Claye, who is originally from Arizona, referred to his triple jump victory as “a blessing.” Earlier this year, he had a sprain in his big toe that sidelined him for two months. He started training again last February. Last Sunday he took third place in the final of the men’s long jump competition at the Trials, but didn’t earn a berth on the Olympic team. Prior to the Trials he failed to earn an Olympic Games long jump qualifying mark of 26 feet, 9 inches. At the Trials he cleared the Olympic qualifying mark twice with jumps of 27-7 1/2 and 27-6 but both jumps were wind aided.
“Today was really refreshing. I’ve just been through so much with the long jump,” Claye said after his triple jump victory. “It was distressful.
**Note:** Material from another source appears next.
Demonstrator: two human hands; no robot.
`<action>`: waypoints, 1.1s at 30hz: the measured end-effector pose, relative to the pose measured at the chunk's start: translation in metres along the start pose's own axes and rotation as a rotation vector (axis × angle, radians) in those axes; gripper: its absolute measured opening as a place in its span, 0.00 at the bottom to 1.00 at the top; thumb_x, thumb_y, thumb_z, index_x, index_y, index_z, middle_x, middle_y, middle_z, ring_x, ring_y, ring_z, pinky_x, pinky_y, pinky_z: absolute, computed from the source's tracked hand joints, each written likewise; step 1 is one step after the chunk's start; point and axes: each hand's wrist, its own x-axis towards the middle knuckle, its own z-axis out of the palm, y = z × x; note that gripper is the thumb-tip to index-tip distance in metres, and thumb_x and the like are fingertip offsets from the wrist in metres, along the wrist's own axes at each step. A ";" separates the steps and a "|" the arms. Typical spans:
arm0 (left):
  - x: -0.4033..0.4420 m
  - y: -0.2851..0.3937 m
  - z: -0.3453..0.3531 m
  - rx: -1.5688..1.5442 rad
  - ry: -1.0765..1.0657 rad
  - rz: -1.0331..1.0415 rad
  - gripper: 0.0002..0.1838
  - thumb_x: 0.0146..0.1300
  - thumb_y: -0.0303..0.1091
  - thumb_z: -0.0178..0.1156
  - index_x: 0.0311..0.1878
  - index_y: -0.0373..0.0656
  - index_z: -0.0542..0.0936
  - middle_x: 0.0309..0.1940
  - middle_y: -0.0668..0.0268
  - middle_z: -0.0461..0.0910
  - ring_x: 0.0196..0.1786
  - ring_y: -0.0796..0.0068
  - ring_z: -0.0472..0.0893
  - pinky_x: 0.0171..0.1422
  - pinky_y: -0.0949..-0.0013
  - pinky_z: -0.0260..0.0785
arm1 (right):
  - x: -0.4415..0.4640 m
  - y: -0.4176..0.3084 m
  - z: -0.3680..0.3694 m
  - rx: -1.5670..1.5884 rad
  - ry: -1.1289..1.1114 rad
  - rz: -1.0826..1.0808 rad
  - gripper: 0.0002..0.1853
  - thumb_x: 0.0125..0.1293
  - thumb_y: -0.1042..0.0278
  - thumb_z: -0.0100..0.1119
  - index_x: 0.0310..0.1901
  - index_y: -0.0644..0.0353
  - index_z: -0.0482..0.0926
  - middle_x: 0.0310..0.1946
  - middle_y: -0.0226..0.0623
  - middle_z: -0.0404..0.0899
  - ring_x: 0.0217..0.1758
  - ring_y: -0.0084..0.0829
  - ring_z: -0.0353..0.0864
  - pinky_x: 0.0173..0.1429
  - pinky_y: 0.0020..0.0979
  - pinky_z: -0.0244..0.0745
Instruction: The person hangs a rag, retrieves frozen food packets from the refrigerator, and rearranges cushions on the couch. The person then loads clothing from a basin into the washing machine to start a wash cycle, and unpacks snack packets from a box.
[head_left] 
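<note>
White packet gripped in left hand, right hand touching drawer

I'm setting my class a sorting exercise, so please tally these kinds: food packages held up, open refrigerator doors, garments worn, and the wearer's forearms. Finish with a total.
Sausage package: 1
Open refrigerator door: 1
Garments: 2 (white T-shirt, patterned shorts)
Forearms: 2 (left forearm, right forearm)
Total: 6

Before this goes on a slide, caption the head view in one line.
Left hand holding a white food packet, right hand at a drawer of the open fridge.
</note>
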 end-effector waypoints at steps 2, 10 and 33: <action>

I just needed to get my mind together and focus on the triple jump. I’m happy I was able to go into it with a clear mind and execute. I was just visualizing what I had to do–making sure where my feet were coming through the board, keeping my legs as stiff as possible, and being aware of my foot placement through the phases. It already happened in my head before I did it.”
And what are Claye’s expectations for Rio? “The expectations are always to win, no matter what the event,” he said.
Third placer Chris Benard was also ecstatic about making the team on its way to Rio.
“I wanted to jump 57 feet coming in and that’s what I expected I needed to make the team,” Benard said after the competition. “Everything that I’ve done since I graduated from high school has centered around track. When you completely focus everything you have around something specific, validation comes with success. And this is the highest level of success I’ve ever had.”
Benard attended Santiago High School in Corona, Calif. and then Arizona State University where he was the runner-up in the triple jump at the 2012 NCAA Indoor Championships.
“I work on every specific aspect of the triple jump in practice. And, in the end, when I’m at the meet, I try to put it all together,” said Benard who occasionally trains with Will Claye at the Chula Vista Olympic Training Center when their training schedules coincide. He more often trains with April Sinkler. Sinkler finished sixth in the women’s triple jump final last Thursday, July 7.
In other action on the ninth day of competition at the Trials among Californians, Brittany Borman (Fullerton, Calif./Nike/NYAC) placed fourth in the women’s javelin throw final. Her last throw in the competition was her best, a 56.60m/185-08 effort. Texas A&M’s Maggie Malone won the event with a 60-84m/199-07 fourth round throw.
Reining U.S. heptathlon champion Barbara Nwaba (Santa Barbara, Calif. /ABEO/Santa Barbara TC) turned in a first day personal best score of 3,903 points, leading the women’s heptathlon field into Sunday’s second and final day of competition.
In the women’s 200m semifinal, 2012 Olympic 200m gold medalist Allyson Felix (Los Angeles, Calif,/Nike) qualified for Sunday’s final with a fourth place 22.57. Felix is competing with an injured ankle which she is rehabbing
“I feel good,” Felix said after the semi “But, unfortunately, the turn (on the track) is an area that we haven’t had the luxury of working on. So we’ll just get through with what I have. It’s not so much dealing with the (ankle) pain, it’s just that we haven’t been able to practice that section.”
Mark Winitz has written about running and track and field, organized programs for runners, and served as a consultant and publicist for road races for almost 40 years. He is a longtime activist within USA Track & Field and is a certified USATF Master Level Official/Referee. He also assists road racing events through his company, Win It!z Sports Public Relations and Promotions in Los Altos, CA.